Le attese sul primo taglio dei tassi della Fed continuano a essere disattese; ieri dopo la comunicazione dei dati sul mercato del lavoro americano di marzo le scommesse sul primo taglio dei tassi sono state posticipate di un mese: non più giugno ma luglio. Per il 2024 ci si attende ormai meno di tre tagli contro i sei attesi a fine dicembre 2023.
I dati sul mercato del lavoro americano hanno sorpreso al rialzo anche la più ottimistica delle stime; nel mese di marzo il mercato del lavoro a stelle e strisce ha creato 300 mila posti di lavoro contro attese di poco più di 200 mila. Il tasso di disoccupazione è sceso ulteriormente al 3,8% dal 3,9% di febbraio e la paga oraria media a marzo è salita del 4,1% rispetto allo stesso mese del 2023.
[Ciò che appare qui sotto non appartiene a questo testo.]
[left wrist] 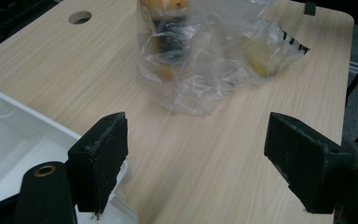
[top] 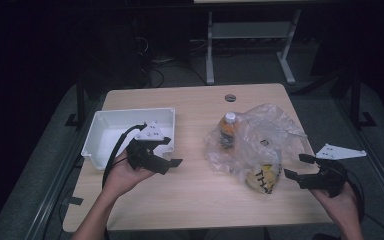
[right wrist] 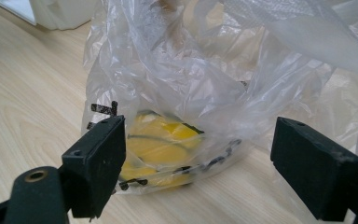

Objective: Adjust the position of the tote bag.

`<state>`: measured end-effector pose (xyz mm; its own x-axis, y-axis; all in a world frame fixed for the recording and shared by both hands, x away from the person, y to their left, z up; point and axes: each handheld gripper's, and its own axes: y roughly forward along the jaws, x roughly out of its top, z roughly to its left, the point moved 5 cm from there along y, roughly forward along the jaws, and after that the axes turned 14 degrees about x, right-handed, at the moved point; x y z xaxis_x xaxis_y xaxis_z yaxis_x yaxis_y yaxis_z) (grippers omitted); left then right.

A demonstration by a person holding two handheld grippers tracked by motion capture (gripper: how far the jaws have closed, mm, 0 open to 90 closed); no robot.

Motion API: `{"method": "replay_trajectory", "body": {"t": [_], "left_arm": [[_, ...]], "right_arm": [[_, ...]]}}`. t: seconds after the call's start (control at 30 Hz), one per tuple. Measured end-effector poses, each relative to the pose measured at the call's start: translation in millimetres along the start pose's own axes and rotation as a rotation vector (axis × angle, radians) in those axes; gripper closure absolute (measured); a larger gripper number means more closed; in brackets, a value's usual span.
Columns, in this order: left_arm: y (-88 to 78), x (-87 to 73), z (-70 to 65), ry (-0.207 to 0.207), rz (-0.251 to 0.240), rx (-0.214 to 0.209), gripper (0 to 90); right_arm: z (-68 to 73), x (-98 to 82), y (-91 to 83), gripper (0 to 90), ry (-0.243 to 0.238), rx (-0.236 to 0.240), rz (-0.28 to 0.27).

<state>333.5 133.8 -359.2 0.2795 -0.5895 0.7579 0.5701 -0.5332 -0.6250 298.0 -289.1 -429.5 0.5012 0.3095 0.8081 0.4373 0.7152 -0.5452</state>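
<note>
The right hand-held gripper (top: 296, 167) is hovering wide open and empty at the near right, jaws pointing at the clear plastic bag (top: 260, 142) lying on the surface (top: 195, 190) right of centre. The left hand-held gripper (top: 172, 151) is waiting open and empty by the white tray (top: 111, 131). That film looks thin, slippery and crinkly, the yellow packet (right wrist: 161, 144) and bottle (top: 227, 129) inside weighing it down; pinching a gathered fold near the packet seems the best hold.

We record one light wooden table (top: 190, 190) with a round cable hole (top: 230, 97) near its far edge. Lying on it: a white plastic tray (top: 111, 131) at left and a crumpled clear plastic bag (top: 270, 131) at right.
</note>
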Motion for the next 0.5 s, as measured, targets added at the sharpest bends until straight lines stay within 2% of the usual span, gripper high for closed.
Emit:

Con questi dati e con l’economia americana in queste condizioni i presupposti per un taglio dei tassi non sussistono. Il Presidente della Fed di Dallas ieri spiegava che è decisamente troppo presto per pensare a tagli dei tassi e qualche giorno prima era toccato al Presidente della Fed di Atlanta collocare il primo taglio per l’ultimo trimestre di quest’anno.
Il posticipo dei tagli dei tassi non impedisce alla borsa di salire e anche ieri, nonostante una giornata partita in salita, i principali indici americani hanno chiuso in positivo. Le borse europee ieri mattina sembrano avviate a una giornata di passione e invece hanno chiuso una giornata negativa ma con cali “normali”. Il rialzo del petrolio che sconta le tensioni in Medio Oriente non è bastato per far scendere i mercati americani.
Le condizioni finanziarie rimangono favorevoli. I mercati salgono da mesi, l’economia tira e la Fed, nonostante un’inflazione sopra il 3%, non alza i tassi. Le quotazioni dell’oro dovrebbero soffrire tassi alti o attese di rialzi, ma questo non avviene. È la prova di quali siano le condizioni finanziarie per gli investitori. A dicembre si scommetteva su sei tagli dei tassi nel 2024 assumendo un rallentamento che non c’è stato; sicuramente non nelle dimensioni che si prospettava. L’economia non si è indebolita, i mercati sono solo saliti e le condizioni finanziarie, in compenso, sono rimaste favorevoli esattamente come quelle degli ultimi mesi. Supponiamo che arrivi ora, con sei mesi di ritardo, il rallentamento economico, le attese dei tagli verrebbero anticipate e i mercati potrebbero rimanere, magari malconci, in salute.
I mercati non sono l’economia. Negli ultimi tre anni, da quando i lockdown si sono chiusi, le borse hanno fatto molto meglio dell’economia reale. A febbraio 2020, appena prima dello scoppio del Covid, l’indice italiano segnava 25.000 punti e oggi 34.000. Il principale indice americano nello stesso arco temporale è passato da 3.400 a 5.200. Sono variazioni che non hanno o quasi paragoni con gli incrementi salariali.
I mercati hanno trascinato l’economia e sono diventati la scelta obbligata perché l’inflazione ha reso sia i depositi bancari che le obbligazioni scelte perdenti mentre le azioni volavano. I mercati non sono l’economia, ma possono farle molto male, in caso di inversione, soprattutto in una situazione in cui tutti sono stati “obbligati” a entrarci. Prezzi del petrolio e geopolitica, inflazione più alta delle attese rimangono due osservati speciali. La Fed non sembra invece intenzionata a rompere la magia.